- **ACTIVITY**: Here the job is to return only the lines of the material, exactly, from the first one to the line with "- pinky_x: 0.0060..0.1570".

(DATA SHOWN)

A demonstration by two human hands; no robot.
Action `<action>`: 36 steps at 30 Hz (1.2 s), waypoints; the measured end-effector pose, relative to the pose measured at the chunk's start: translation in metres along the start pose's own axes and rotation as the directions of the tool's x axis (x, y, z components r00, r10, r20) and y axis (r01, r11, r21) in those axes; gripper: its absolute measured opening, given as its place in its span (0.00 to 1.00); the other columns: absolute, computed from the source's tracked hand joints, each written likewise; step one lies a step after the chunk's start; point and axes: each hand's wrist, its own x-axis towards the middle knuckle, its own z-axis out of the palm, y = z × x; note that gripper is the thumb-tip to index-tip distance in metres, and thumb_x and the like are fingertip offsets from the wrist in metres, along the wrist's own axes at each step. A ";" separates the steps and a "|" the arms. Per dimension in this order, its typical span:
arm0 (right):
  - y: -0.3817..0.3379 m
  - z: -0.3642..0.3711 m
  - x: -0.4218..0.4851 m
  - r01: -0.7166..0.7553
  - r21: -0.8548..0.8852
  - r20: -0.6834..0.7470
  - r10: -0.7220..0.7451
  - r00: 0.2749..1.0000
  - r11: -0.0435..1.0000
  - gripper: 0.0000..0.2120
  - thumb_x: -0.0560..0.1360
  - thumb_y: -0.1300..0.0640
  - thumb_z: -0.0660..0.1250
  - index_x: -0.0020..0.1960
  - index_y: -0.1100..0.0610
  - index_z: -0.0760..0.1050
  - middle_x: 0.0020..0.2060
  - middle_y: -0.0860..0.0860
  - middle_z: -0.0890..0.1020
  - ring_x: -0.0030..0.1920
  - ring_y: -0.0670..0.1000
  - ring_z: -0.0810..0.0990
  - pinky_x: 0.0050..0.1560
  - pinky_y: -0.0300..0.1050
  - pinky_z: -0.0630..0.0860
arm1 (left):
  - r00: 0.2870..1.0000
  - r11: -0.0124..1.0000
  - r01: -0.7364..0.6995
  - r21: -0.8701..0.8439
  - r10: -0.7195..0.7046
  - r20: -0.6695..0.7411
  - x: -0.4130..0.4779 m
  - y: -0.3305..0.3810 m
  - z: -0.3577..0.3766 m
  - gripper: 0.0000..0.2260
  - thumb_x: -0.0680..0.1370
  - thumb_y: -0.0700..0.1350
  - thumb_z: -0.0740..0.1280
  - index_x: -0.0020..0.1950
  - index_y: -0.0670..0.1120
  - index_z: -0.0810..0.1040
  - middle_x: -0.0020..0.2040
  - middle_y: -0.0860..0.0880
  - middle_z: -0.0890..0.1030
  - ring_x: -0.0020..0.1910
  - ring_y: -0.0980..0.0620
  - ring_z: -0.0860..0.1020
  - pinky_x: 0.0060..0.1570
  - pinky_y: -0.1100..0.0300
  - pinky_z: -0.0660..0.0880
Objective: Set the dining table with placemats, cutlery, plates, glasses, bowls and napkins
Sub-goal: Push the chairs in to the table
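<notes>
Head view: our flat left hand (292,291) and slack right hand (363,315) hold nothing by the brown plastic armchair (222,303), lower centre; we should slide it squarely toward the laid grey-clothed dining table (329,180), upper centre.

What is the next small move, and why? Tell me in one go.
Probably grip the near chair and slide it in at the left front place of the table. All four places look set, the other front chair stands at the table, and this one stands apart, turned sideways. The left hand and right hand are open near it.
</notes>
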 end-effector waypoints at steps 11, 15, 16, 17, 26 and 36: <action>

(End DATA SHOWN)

- **SOLUTION**:
A demonstration by two human hands; no robot.
Action `<action>`: 36 steps at 30 Hz (1.2 s), waypoints; the measured end-effector pose, relative to the pose measured at the chunk's start: translation in metres along the start pose's own axes and rotation as the directions of the tool's x axis (x, y, z components r00, r10, r20) and y axis (r01, r11, r21) in those axes; gripper: its absolute measured opening, given as its place in its span (0.00 to 1.00); the other columns: absolute, computed from the source's tracked hand joints, each written likewise; step one lies a step after the chunk's start; point and axes: each hand's wrist, its own x-axis towards the middle knuckle, its own z-axis out of the palm, y = z × x; note that gripper is the thumb-tip to index-tip distance in metres, and thumb_x and the like are fingertip offsets from the wrist in metres, along the wrist's own axes at each step. A ";" separates the steps and a "|" the arms. Per dimension in this order, its typical span:
arm0 (right):
  - y: -0.3817..0.3379 m
  - z: -0.3642..0.3711 m
  - x: -0.4218..0.4851 m
  - r01: -0.7166..0.7553
  - r21: -0.8548..0.8852
  - r20: -0.6834..0.7470
  - r10: -0.7220..0.7451
  - r00: 0.2749..1.0000
  - r11: -0.0435..1.0000
  - gripper: 0.0000..0.2120
  - thumb_x: -0.0560..0.1360
  - thumb_y: -0.1300..0.0640
  - thumb_z: -0.0660..0.1250
  - index_x: -0.0020..0.1960
  - index_y: -0.1100..0.0610
  - index_z: -0.0760..0.1050
  - middle_x: 0.0020..0.2060
  - middle_y: -0.0860..0.0860
  - middle_z: -0.0890..0.1020
  - ring_x: -0.0030..0.1920
  - ring_y: -0.0670..0.1000
  - ring_z: -0.0810..0.0990
  - pinky_x: 0.0050..0.1560
  - pinky_y: -0.0300..0.1050
  - pinky_z: -0.0630..0.0860
arm1 (left):
  - r00: 0.2870..1.0000
  - r11: -0.0124..1.0000
  - r01: -0.7364..0.6995
  - r21: -0.8701..0.8439
  - r10: -0.7195..0.7046
  - r20: -0.6695..0.7411
  - x: -0.4130..0.4779 m
  - y: -0.3305..0.3810 m
  - z: -0.3577..0.3766 m
  - gripper: 0.0000..0.2260
  - thumb_x: -0.0680..0.1370
  - thumb_y: -0.0700..0.1350
  - thumb_z: -0.0740..0.1280
  - index_x: -0.0020..0.1950
  - index_y: -0.0670..0.1120
  - index_z: -0.0810..0.1040
  - middle_x: -0.0020..0.2040
  - middle_y: -0.0860..0.0880
  - middle_z: -0.0890..0.1030
  - ring_x: -0.0020..0.1910
  - ring_y: -0.0980..0.0620
  - ring_z: -0.0860..0.1020
  - pinky_x: 0.0060..0.1570

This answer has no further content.